ABOUT THIS TASK
Begin the copy at the line containing "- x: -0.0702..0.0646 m" in the data below and end it at the line containing "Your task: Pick", keeping each line exact and leaving out pictures.

INPUT MATERIAL

************

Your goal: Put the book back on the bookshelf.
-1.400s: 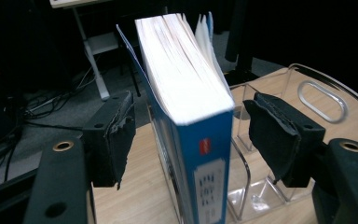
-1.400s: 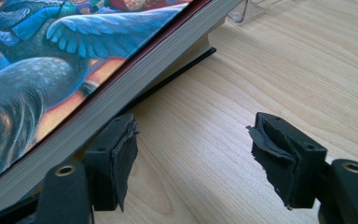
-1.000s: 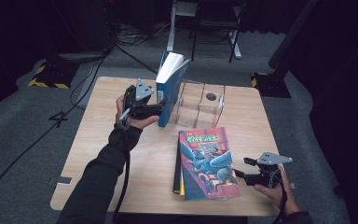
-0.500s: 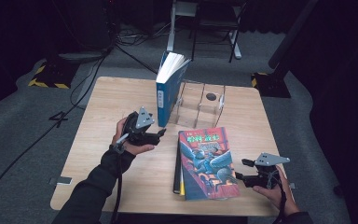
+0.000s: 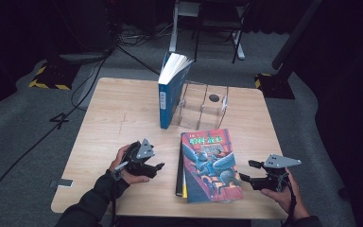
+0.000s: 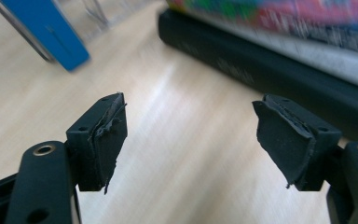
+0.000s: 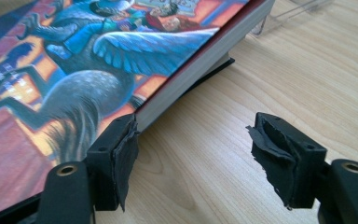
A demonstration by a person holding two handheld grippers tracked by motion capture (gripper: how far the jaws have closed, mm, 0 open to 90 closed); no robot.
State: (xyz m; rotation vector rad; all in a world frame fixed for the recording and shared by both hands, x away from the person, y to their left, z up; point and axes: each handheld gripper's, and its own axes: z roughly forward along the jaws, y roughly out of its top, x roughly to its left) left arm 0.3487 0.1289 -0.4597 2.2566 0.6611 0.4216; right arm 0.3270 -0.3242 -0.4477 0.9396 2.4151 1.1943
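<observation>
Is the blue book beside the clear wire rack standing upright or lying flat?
Upright. The blue book stands on its bottom edge on the wooden table, pages fanned at the top, against the clear wire rack.

The tabletop (image 5: 113, 118) is pale wood with a fine grain. At centre frame of the high view, the upright book (image 5: 169, 94) is blue with white page edges. Lower centre, the top book (image 5: 209, 163) shows a red-orange cover with a blue and grey winged creature; under it lies a black book (image 5: 179, 175). Both hand-held grippers, left (image 5: 157, 166) and right (image 5: 244, 172), are black with grey plates.
</observation>
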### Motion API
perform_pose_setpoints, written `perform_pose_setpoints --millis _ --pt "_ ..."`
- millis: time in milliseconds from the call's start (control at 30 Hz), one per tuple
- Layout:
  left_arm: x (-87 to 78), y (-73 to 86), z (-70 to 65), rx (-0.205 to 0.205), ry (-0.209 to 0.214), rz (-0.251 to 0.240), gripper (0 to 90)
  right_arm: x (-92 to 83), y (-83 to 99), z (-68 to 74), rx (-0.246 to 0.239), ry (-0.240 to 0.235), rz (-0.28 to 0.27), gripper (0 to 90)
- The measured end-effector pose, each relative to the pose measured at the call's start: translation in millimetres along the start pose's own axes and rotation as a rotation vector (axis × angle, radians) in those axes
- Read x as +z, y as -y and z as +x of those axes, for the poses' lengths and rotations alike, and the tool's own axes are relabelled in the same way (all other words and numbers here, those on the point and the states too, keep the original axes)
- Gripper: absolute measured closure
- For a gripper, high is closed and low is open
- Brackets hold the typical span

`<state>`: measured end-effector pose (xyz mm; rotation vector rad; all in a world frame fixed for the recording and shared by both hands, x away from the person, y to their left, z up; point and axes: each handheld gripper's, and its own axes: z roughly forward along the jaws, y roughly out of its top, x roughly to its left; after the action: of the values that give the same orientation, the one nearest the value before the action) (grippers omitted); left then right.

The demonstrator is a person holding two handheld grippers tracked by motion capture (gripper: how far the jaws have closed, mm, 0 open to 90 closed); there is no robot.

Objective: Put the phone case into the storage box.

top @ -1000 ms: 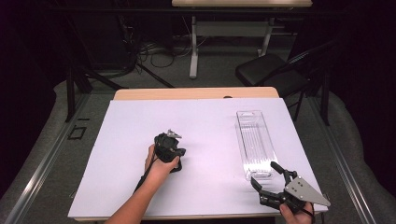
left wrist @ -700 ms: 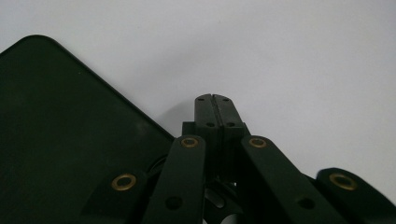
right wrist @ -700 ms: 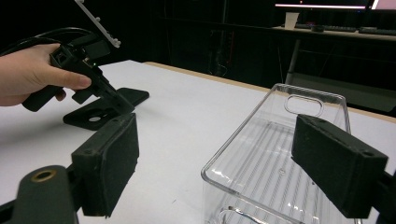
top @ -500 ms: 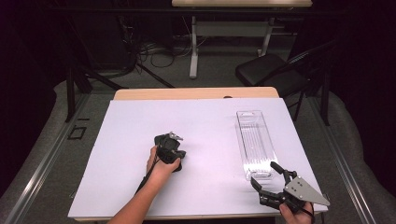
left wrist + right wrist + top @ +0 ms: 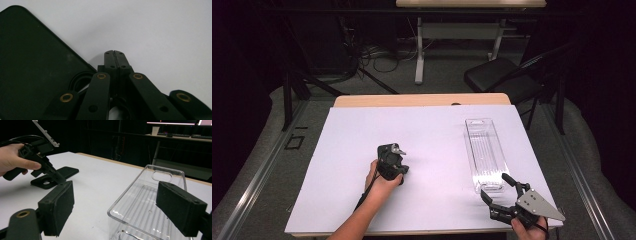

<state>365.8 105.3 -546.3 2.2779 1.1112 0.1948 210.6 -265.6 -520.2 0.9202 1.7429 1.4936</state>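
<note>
Almost nothing has changed over the last second. The left gripper (image 5: pixel 392 161), jaws pressed together and empty, still hovers mid-frame beside the black phone case (image 5: pixel 35 70). The right gripper (image 5: pixel 498 191) keeps its jaws apart at the lower right, just below the clear tray (image 5: pixel 484 152). No pick-up seems begun.
</note>
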Motion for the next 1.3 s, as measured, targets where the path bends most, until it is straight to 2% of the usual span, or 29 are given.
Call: perform_pose_setpoints --millis 133,467,900,1300 --pt "-5.7 6.0 2.3 0.014 -0.010 0.002 90.0 0.0 0.1 0.1 0.004 -0.001 0.001 14.5" --pt "-17.4 20.1 11.4 0.016 -0.020 0.012 90.0 0.7 0.2 0.4 0.000 0.000 0.005 14.5" --pt "-33.9 43.5 29.4 -0.027 -0.035 -0.006 90.0 1.7 0.8 0.8 0.001 0.003 0.003 14.6" --pt "-43.2 54.9 40.2 -0.050 -0.044 -0.014 90.0 1.9 0.8 0.6 -0.002 0.005 0.004 14.5"
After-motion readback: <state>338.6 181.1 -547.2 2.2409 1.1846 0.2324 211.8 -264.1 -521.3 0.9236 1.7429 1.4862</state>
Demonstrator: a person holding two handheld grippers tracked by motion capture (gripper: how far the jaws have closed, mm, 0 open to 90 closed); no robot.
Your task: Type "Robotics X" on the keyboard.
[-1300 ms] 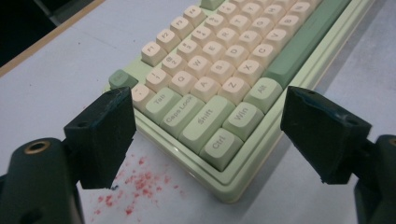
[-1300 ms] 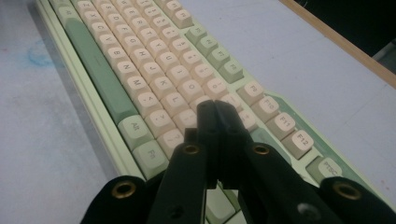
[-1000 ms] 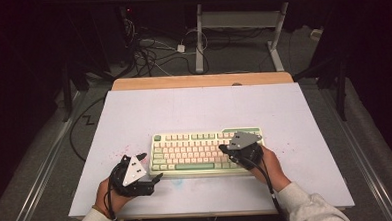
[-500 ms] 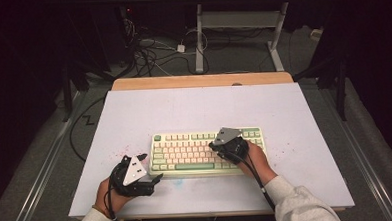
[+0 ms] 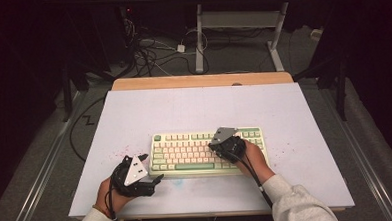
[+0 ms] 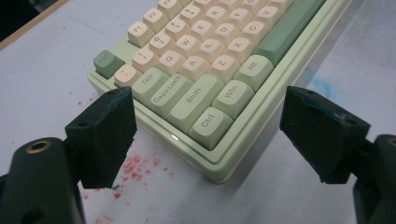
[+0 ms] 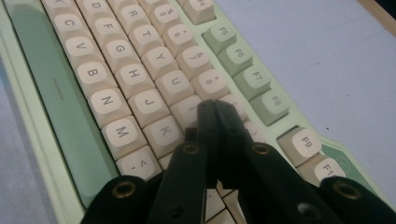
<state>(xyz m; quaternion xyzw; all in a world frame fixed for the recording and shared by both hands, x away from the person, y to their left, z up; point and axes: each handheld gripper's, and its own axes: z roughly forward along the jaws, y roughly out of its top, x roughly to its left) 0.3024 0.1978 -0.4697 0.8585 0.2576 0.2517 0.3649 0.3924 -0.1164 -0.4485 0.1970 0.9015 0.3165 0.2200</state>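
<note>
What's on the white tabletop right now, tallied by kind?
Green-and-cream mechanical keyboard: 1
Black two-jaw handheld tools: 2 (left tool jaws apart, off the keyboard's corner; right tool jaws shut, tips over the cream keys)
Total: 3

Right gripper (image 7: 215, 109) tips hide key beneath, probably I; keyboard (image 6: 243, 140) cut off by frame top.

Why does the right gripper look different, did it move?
Yes. The right gripper slid left along the keyboard, away from its right end toward the middle keys.
</note>
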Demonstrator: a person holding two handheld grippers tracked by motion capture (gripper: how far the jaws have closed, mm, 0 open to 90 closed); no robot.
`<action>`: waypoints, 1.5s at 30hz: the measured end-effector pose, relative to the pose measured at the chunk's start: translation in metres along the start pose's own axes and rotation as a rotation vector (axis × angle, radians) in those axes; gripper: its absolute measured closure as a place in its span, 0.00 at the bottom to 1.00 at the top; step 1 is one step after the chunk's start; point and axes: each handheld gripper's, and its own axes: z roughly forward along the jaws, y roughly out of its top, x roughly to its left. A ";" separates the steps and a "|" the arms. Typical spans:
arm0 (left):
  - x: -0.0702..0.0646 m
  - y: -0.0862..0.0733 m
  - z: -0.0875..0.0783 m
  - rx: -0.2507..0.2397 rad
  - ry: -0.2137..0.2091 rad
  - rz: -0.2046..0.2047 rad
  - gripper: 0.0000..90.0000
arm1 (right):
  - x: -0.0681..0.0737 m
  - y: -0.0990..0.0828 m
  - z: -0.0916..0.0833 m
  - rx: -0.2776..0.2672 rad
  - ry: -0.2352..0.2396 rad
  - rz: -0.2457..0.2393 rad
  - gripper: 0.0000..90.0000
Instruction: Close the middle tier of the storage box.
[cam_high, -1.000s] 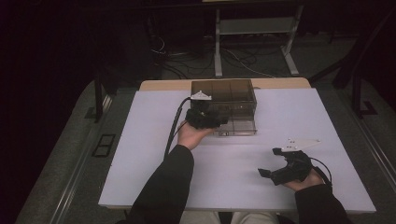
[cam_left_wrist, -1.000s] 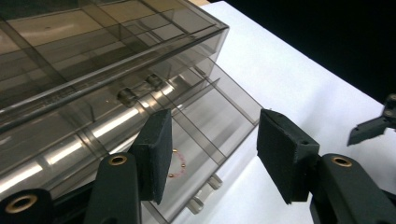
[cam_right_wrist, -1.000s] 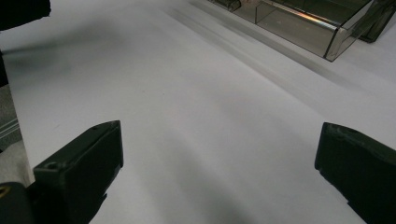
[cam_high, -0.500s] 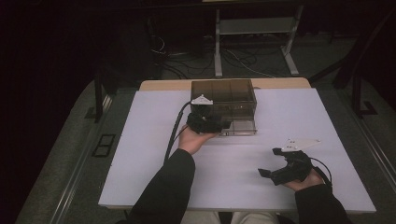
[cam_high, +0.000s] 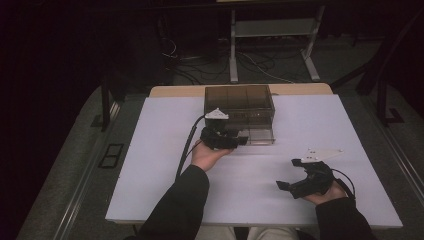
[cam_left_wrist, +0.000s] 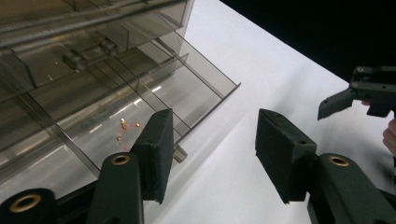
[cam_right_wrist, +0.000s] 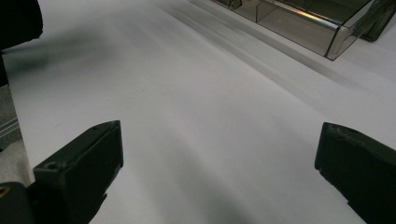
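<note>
High view looks down; both gripper views closely share the clear box (cam_high: 240, 112).

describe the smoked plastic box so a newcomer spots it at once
Start at the white table and look to its far edge, centre. The smoked plastic box sits there, just beyond the left tongs. It is see-through brown with inner dividers, unlike anything else there.

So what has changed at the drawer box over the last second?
The left tongs slid a little rightward along the front of the smoky clear drawer box, toward its pulled-out drawer. Their jaws have just been closing slightly, but nothing sits between them; the drawer edge is beside the left pad. The right tongs stayed open and parked on the white table. The box has not shifted.
</note>
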 end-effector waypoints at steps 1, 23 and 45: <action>0.000 -0.001 0.000 0.000 -0.004 0.002 0.55 | 0.000 0.000 0.000 0.001 0.001 -0.002 0.01; 0.001 -0.012 0.011 0.056 -0.025 0.029 0.99 | 0.000 0.000 0.001 0.009 -0.002 -0.007 0.01; -0.001 -0.024 0.031 0.142 -0.046 0.068 0.99 | 0.001 0.000 0.002 0.021 0.000 -0.009 0.01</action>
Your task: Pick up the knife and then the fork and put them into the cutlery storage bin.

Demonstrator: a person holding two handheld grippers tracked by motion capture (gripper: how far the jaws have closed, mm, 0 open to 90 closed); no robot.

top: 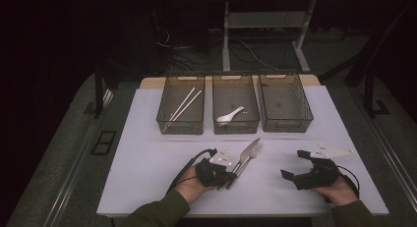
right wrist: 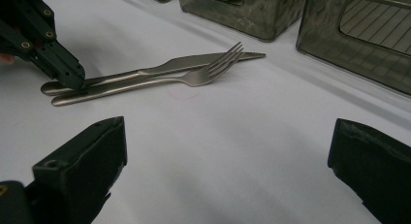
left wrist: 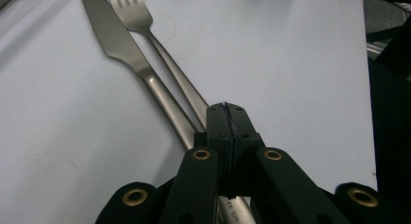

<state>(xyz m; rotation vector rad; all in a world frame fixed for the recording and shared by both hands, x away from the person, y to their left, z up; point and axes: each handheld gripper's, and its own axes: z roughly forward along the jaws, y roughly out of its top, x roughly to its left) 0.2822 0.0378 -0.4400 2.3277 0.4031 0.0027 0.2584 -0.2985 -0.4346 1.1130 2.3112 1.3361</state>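
Observation:
A steel knife (top: 251, 147) and fork (top: 254, 153) lie side by side on the white table, tips pointing toward the bins. My left gripper (top: 229, 177) is shut, its tips down on the near ends of their handles. In the left gripper view its jaws (left wrist: 227, 115) meet flush over the fork (left wrist: 131, 10) handle, beside the knife (left wrist: 121, 44); I see nothing between them. My right gripper (top: 292, 164) rests open at the right with bare table between its jaws. In the right gripper view (right wrist: 228, 166) the fork (right wrist: 203, 73), knife (right wrist: 194, 63) and left gripper (right wrist: 72, 76) lie ahead.
Three dark mesh bins stand in a row at the back: the left bin (top: 180, 123) holds white chopsticks (top: 184, 103), the middle bin (top: 236, 125) a white spoon (top: 230, 115), the right bin (top: 287, 124) nothing I can see. A strip of bare table separates cutlery from bins.

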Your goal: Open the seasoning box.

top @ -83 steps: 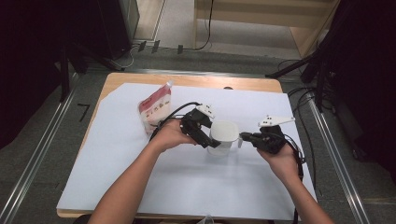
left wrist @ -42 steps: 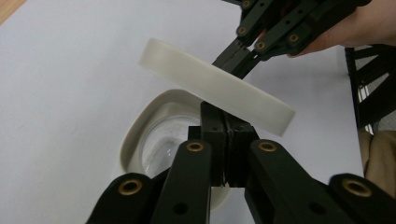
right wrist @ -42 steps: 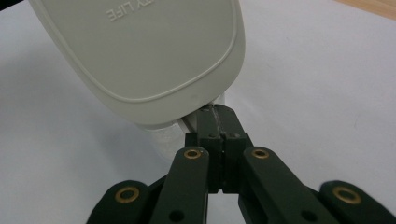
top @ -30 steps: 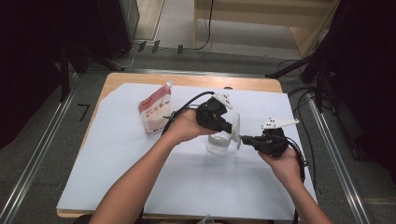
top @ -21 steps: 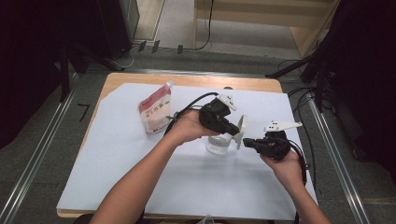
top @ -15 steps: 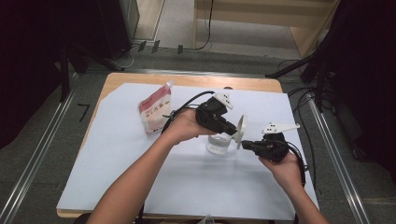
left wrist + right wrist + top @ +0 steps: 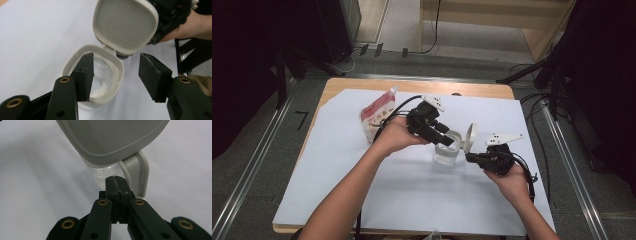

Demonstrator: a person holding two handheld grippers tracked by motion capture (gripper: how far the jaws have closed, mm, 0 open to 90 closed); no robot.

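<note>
So the flip-top lid of the clear plastic jar is swung up, and the left gripper has just been opening, jaws apart over the jar's mouth with nothing pinched. Meanwhile the right gripper, jaws pressed together, sits against the jar just below the hinge. I'd guess filling comes next from the pink-and-white pouch well behind the left gripper; its print's too small to read.

1. The high view looks forward and down on the table from above the person's side.
2. The left gripper view looks steeply down, close over the jar, lid at 12 o'clock.
3. The right gripper view faces that jar nearly level, closer.
</note>
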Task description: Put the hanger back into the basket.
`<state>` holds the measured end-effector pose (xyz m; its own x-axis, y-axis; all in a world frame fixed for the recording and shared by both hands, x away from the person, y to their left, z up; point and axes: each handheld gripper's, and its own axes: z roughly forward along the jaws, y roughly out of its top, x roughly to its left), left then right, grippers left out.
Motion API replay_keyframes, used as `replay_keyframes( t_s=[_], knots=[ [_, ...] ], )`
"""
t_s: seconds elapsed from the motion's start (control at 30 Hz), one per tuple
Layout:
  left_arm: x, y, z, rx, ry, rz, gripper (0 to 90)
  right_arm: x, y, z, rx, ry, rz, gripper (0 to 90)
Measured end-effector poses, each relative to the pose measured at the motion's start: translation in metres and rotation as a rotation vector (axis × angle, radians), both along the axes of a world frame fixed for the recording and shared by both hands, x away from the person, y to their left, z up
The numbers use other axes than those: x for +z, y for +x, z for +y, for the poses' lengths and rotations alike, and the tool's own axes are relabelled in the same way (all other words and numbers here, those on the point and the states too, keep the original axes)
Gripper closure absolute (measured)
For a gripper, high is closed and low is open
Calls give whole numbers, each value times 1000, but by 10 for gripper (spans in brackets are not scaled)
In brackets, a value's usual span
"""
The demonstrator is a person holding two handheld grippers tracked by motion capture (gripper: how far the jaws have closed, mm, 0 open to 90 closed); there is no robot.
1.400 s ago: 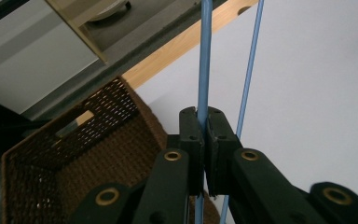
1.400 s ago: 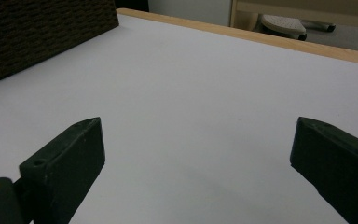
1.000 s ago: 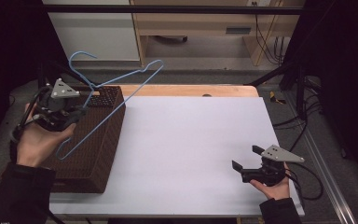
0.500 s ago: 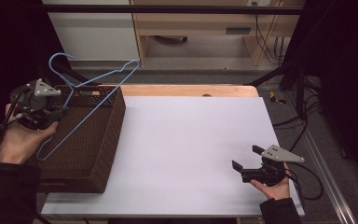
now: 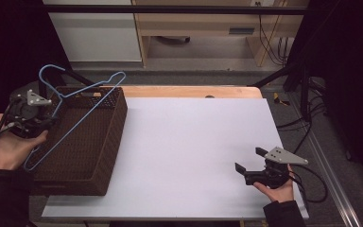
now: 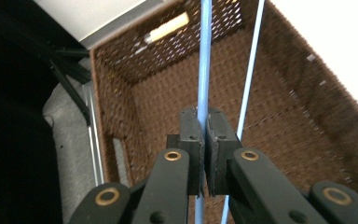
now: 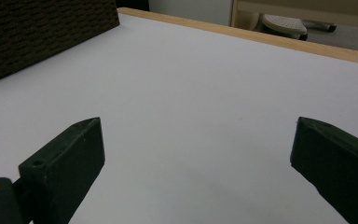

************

RESULT OF THE TASK
  - x: -0.0702..0.0646 m
  - y: -0.0862..0.0733 m
  - z: -0.0875..0.0783 m
  - rx: -0.2507..0.2397 rad
  - ry: -0.2137..0.2091 rad
  - rz: -0.2046..0.2047 rad
  - gripper: 0.0000..90.0000
arm1 (right):
  - x: -0.0681..0.0737 m
  - y: -0.0990..0.0828 m
  - z: -0.0916..0.0833 m
  - rx: -0.2776..0.2672 rad
  - ry: -0.2352..0.2396 rad
  - rz: -0.2457..0.2393 rad
  - gripper: 0.0000..90.0000
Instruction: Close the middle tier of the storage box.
[cam_high, -1.000s] 
[cam_left_wrist, -1.000s] 
[cam_right_wrist, -1.000s] 
[cam_high, -0.500s] 
[cam_high, +0.000s] 
[cam_left_wrist, +0.000s] 
[cam_right_wrist, +0.000s] 
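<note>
High view looks down; both gripper views closely share the clear box (cam_high: 240, 112).

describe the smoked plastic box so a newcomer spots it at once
Start at the white table and look to its far edge, centre. The smoked plastic box sits there, just beyond the left tongs. It is see-through brown with inner dividers, unlike anything else there.

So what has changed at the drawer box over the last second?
The left tongs slid a little rightward along the front of the smoky clear drawer box, toward its pulled-out drawer. Their jaws have just been closing slightly, but nothing sits between them; the drawer edge is beside the left pad. The right tongs stayed open and parked on the white table. The box has not shifted.
</note>
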 end-effector waypoints at steps 1, 23 and 45: <action>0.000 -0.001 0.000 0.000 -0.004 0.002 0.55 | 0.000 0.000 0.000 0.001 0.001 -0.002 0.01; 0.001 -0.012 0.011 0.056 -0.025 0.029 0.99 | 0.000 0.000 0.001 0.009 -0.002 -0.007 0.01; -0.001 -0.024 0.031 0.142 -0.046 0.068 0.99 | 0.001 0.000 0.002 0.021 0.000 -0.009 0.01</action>
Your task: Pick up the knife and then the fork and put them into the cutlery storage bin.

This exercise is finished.